Acknowledging the River – Natalie Timmerman

Author photograph

“Everyone has anxiety.”

“Be thankful for what you do have.”

“Others have it worse.”

When I sunk chin-deep into my anxiety, when I waded through life with a churning stomach, pale skin, and clenched jaw, these phrases thickened the current; they made the wading harder. Sure, they varied in words, tones, and intentions, but they all meant the same thing: “What you’re going through isn’t that bad, and you’re the one complaining? Get over yourself.”

From experience, this type of phrase, in response to anxiety, is the most common. I’ve heard it a thousand different times, and I’ve heard it a thousand different ways. Perhaps you’ve heard it. Perhaps you’ve spoken it. I’m imperfect – I’ve spoken it, too. We speak it with good intentions, we don’t mean to cause pain, but we do. How?

These responses may vary, but they revolve around the same concept: dismissal.

Dismissal, naturally, is the easiest solution when faced with someone else’s struggle. When we dismiss something, we pretend the problem isn’t that grand, the struggle isn’t that grim, and the pain isn’t that grueling. And as long as we aren’t reminded we’re wrong, we begin to believe what dismissal tells us. It coats our sour reality in sugared lies; it’s the sweetest and quickest release from an uncomfortable situation.

Dismissal lets us turn our gaze from our sunken-eyed friend – they’ll get over it, they always do. It tells our sons with shaking arms that if they’re strong, they’ll be fine. It tells our daughters they’re overdramatic, that they just need to wipe the crocodile tears from their eyes and “think clearly for a moment”. It tells those struggling that what they’re going through doesn’t have value; dismissal tells us with anxiety that we’re nothing more than someone stuck in our own minds, than a worry-wart, than someone who needs to get off the couch and “live a little”.

For those facing the problem, dismissal stings. Dismissal tells us that the problem we’re facing isn’t really a problem at all.

When dismissal joined my river of anxiety, it weighed down my stride with guilt. It made me feel awful for being sick; it made me feel responsible for something I couldn’t control; it shut my mouth and forced me to trek the currents in silence as I squeezed at my arms, tugged at my cheeks, and begged myself, “It’s not that bad, it’s not that bad – if it’s not that bad why can’t you just get over it?”

When dismissal ran through the river, it splashed my skin, and it dripped into my bones. Soon enough, I waved away my own pain, anxiety-driven or not. I went to school, stumbling with fevers. I clenched my jaw and “toughed out” a panic attack every other day. If I didn’t, I was weak. That is what dismissal told me as an eleven-year-old.

Today, I still believe I’m overreacting, that I’m not sick (even when the thermometer reads one hundred and two degrees). Today, when the world spins around me, I still ask myself, “Am I doing this for attention?” Today, part of me still feels bad for having anxiety.

I’m afraid I’m not the only one who’s gone through this. Dismissal runs rampant—it always has.

As long as dismissal leaks its poison, it will force us with anxiety to keep quiet or feel guilty for expressing our pain. As long as dismissal leaks its poison, our society will never truly accept anxiety; we will never bring those suffering with anxiety to light.

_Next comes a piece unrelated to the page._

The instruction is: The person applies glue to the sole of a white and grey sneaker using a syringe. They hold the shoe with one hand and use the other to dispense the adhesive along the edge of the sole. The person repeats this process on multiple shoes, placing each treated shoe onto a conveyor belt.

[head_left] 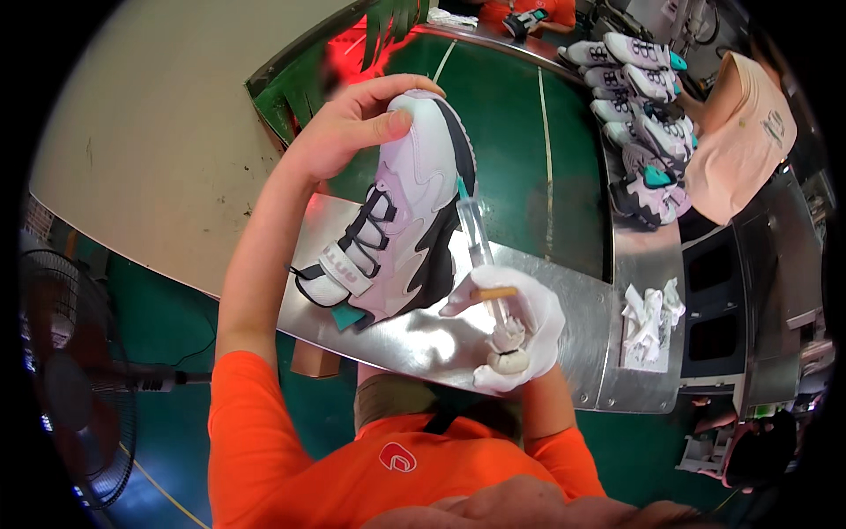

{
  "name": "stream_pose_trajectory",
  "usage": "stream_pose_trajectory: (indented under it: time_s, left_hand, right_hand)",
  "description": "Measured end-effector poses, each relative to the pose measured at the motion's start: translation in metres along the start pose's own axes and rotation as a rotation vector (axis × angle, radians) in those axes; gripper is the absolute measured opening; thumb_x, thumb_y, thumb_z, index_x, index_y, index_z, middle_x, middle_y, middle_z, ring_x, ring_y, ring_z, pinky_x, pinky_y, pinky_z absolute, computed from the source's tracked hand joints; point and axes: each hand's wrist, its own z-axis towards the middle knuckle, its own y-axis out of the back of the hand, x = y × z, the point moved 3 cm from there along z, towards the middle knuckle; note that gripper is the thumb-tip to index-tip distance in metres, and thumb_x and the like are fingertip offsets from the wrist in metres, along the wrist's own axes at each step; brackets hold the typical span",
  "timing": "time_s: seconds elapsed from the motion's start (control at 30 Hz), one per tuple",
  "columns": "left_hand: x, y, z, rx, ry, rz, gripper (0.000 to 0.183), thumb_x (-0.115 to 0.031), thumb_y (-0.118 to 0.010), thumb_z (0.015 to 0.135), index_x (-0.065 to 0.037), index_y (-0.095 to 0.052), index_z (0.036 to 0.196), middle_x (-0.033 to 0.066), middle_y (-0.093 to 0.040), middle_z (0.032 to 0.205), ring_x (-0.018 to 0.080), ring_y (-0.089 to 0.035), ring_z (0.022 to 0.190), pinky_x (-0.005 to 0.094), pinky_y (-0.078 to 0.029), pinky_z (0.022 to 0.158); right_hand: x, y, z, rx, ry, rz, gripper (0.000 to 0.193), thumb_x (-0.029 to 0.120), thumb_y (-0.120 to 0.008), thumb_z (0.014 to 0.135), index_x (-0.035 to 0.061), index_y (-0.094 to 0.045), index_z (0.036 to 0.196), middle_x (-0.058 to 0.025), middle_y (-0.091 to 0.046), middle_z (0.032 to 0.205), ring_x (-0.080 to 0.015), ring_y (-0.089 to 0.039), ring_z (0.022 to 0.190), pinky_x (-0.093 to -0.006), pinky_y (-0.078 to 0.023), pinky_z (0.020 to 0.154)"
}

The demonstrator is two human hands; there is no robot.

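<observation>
**Indoors, a white-and-lilac sneaker with black laces [414, 198] in the left hand [348, 128], a clear plastic syringe with a teal tip [474, 231] in the right hand [539, 319]**

We look down past the orange short-sleeved shirt [326, 485] of the person at work. The bare left hand pinches the sneaker's toe between thumb and fingers. The toe points away from the person; the heel end is over a shiny metal worktable [582, 344], and we cannot tell whether it touches. The right hand, in a white glove, is curled around the lower part of the syringe. The teal tip is at the sneaker's side, near the edge of the sole; we cannot tell whether it makes contact.

Marks show in several places. The pale strap [346, 269] across the sneaker carries block lettering. A rounded red emblem outlined in white [398, 456] sits on the orange shirt's chest. At right, another person's peach top [736, 150] bears small dark printing.

Beyond the sneaker we see a green belt [515, 123] with pale lines, and to its right a pile of similar sneakers [648, 84]. Crumpled white cloth or gloves [648, 319] lie at the worktable's right end; we cannot tell which.
</observation>
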Motion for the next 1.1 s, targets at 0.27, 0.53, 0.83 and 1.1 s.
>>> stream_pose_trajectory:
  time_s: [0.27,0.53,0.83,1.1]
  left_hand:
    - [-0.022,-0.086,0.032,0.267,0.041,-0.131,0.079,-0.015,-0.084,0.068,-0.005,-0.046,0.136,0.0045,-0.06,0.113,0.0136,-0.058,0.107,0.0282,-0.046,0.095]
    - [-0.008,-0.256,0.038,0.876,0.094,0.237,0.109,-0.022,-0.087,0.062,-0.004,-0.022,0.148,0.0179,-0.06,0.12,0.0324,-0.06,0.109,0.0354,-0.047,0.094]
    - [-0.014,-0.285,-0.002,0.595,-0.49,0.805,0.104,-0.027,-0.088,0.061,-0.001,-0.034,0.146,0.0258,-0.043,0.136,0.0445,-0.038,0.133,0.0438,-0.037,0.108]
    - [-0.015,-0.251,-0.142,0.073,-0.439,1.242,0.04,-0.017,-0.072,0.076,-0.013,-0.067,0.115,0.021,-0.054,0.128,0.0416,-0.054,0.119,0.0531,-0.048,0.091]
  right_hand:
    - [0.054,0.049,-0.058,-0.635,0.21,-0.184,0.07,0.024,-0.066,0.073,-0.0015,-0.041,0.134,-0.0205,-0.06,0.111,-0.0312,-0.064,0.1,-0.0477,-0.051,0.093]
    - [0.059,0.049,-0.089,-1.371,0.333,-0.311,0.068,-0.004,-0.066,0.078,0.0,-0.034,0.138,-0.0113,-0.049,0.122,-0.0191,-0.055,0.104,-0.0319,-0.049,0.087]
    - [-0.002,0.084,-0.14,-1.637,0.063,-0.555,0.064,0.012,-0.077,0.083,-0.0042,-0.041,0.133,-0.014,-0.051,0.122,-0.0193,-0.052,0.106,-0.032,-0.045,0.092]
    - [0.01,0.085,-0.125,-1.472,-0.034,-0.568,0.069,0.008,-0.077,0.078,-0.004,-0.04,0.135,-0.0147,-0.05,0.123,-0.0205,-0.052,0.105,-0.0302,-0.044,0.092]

The first step towards accepting anxiety is to acknowledge it. To take it as it is. To swallow the stone and get it over with—to walk past the ease of dismissal and fall into the realm of discomfort.

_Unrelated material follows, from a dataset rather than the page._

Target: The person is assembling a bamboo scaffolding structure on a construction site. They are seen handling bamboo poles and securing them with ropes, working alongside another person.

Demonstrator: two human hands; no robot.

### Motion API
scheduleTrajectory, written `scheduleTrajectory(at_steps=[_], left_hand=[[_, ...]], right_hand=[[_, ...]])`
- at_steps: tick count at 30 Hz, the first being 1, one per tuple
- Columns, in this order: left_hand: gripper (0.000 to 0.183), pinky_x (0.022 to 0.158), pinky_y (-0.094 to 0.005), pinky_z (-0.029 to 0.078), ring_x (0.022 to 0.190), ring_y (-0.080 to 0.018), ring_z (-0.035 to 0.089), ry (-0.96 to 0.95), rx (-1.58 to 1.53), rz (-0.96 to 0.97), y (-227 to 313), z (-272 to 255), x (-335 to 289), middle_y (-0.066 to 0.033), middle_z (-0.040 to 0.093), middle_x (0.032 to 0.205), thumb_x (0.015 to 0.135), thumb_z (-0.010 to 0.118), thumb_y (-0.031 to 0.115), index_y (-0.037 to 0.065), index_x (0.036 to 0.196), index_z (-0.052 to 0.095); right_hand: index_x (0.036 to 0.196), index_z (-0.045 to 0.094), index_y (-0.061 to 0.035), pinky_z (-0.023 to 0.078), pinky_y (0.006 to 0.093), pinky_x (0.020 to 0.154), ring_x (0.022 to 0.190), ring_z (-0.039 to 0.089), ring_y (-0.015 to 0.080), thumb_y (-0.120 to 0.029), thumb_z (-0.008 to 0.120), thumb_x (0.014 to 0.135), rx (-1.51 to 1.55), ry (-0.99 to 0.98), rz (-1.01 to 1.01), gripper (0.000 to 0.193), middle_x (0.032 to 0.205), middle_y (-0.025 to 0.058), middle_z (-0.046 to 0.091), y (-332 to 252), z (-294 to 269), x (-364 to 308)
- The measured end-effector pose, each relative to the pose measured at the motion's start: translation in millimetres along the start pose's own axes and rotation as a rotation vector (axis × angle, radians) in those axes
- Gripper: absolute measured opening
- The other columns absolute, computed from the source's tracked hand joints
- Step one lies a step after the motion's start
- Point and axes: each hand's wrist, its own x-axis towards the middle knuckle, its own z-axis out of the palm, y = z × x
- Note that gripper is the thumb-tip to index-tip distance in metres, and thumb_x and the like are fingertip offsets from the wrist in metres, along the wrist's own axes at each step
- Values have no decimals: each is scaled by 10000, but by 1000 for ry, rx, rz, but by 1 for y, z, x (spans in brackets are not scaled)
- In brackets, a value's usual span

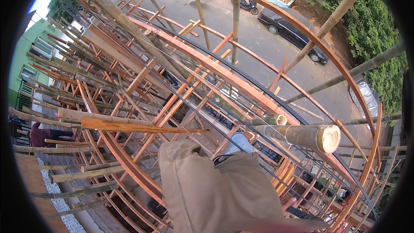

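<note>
Soft, creased brown cloth covers the bent trouser leg (202, 190) in front; just past it, the right hand (288, 206) shows a few fingers beside a dark, ribbed, rod-like object (304, 213), and whether they grasp it or merely rest there I cannot tell. Beyond, a thick, smooth bamboo pole (299, 135) ends in a pale round cut, and a long, squared reddish timber beam (254, 90) runs diagonally toward a glossy black car (289, 29) on grey asphalt (220, 13).
</note>
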Motion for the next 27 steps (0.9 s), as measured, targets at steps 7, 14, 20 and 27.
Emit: scheduleTrajectory(at_steps=[7,14,20,27], left_hand=[[836,927,-442,414,1069,-318,552,28,-89,-47,-16,10,-3,-207,583,1176,859,468,705,-10,1293,488],[884,960,-457,407,1112,-336,545,40,-162,-94,-31,18,-7,-222,572,1217,852,452,732,-11,1331,467],[925,989,-470,400,1148,-351,540,45,-232,-134,-43,24,-5,-235,562,1252,846,437,756,-12,1363,449],[974,1022,-485,393,1191,-369,533,53,-429,-224,-76,25,27,-250,550,1293,839,421,783,-12,1401,428]], right_hand=[[687,400,-79,292,258,401,405,320,94,-220,496,1007,-36,87,11,362,505,-8,313,-2,13,-6],[684,399,-80,290,257,402,407,324,94,-234,507,1003,-46,235,42,370,505,-10,314,0,18,-13],[677,396,-83,287,254,402,410,328,93,-251,524,996,-76,198,37,383,505,-14,316,18,10,-16],[668,393,-86,283,251,403,413,332,92,-270,544,989,-114,191,23,400,505,-18,319,26,8,-8]])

Acknowledging the pain may lead to more pain. It may lead to awkward conversations or scary revelations. But the difference between, “Intrusive thoughts? Yeah, everyone has those…” and “Intrusive thoughts? My anxiety gives me them—they’re awful, aren’t they?” is the difference between leaving someone to wade alone because the river’s not that deep…

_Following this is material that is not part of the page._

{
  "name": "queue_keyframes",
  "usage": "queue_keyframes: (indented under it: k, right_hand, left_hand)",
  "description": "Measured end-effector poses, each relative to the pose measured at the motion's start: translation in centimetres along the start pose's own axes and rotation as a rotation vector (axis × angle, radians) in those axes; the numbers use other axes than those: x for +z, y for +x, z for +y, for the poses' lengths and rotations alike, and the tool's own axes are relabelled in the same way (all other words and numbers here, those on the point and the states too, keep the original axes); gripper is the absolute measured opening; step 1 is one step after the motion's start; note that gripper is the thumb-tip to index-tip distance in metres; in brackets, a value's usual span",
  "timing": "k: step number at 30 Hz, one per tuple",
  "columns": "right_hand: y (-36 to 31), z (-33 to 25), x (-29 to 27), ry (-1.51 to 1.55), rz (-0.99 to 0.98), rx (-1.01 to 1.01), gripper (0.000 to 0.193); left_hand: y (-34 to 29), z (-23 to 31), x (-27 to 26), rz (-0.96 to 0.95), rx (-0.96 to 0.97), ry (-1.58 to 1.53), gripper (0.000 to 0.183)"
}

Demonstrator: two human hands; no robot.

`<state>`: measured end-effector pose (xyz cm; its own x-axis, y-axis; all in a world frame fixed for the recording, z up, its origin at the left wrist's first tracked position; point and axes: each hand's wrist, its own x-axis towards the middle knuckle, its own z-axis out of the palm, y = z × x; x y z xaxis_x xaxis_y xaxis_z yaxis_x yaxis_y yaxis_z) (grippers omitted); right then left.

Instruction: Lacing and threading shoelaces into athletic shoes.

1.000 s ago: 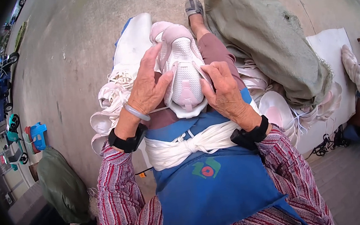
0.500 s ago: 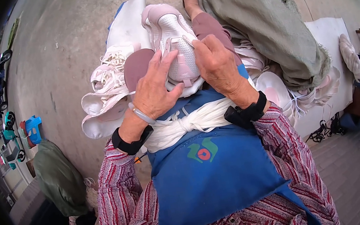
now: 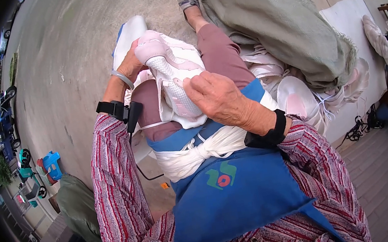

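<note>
A white mesh shoe upper with pale pink trim (image 3: 167, 68) lies tilted across my lap, its pink-trimmed end pointing away to the left. Behind that far end my left hand (image 3: 132, 64) is closed, its fingertips partly hidden by the upper. My right hand (image 3: 220, 97) has curled fingers pinched against the upper's right side, close to its opening; anything small between the fingertips is hidden. Tied round my waist over a blue apron (image 3: 234, 204) is a bundle of white shoelaces (image 3: 203, 153).
More pink and white shoe uppers (image 3: 294, 98) lie to my right beside a large grey-green cloth (image 3: 269, 23). A white sheet (image 3: 355, 26) spreads beyond it. Black cords (image 3: 357, 129) lie on the floor at right. A blue plastic stool (image 3: 53, 165) stands at far left.
My left hand has moved from the upper's near part to its far end. The upper has turned, its far end swinging left and lifting. My right hand has come left and nearer.
</note>
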<state>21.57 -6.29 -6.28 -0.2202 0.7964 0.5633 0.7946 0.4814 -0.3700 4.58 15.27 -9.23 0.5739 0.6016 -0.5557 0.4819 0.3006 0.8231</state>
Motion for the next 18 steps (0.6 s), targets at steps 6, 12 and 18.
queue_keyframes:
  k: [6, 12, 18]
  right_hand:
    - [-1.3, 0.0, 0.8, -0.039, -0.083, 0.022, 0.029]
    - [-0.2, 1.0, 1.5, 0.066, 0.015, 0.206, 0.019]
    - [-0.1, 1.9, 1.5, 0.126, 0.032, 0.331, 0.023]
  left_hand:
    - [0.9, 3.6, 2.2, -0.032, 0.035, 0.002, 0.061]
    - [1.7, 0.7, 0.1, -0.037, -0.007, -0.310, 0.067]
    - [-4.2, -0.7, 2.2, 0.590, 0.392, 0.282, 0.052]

… and taking their hand, telling them, “This pain is real, this pain is valid. But you are not alone.”

*

Natalie Timmerman’s writing honors and finds a strange beauty in the unpleasant: the gritty, gruesome, and the gross. An upbringing swallowing down her severe nausea from anxiety inspired this style, as many deemed her suffering “unpleasant.” In a way, it’s a reclamation—a celebration of what makes us human: unpleasantness.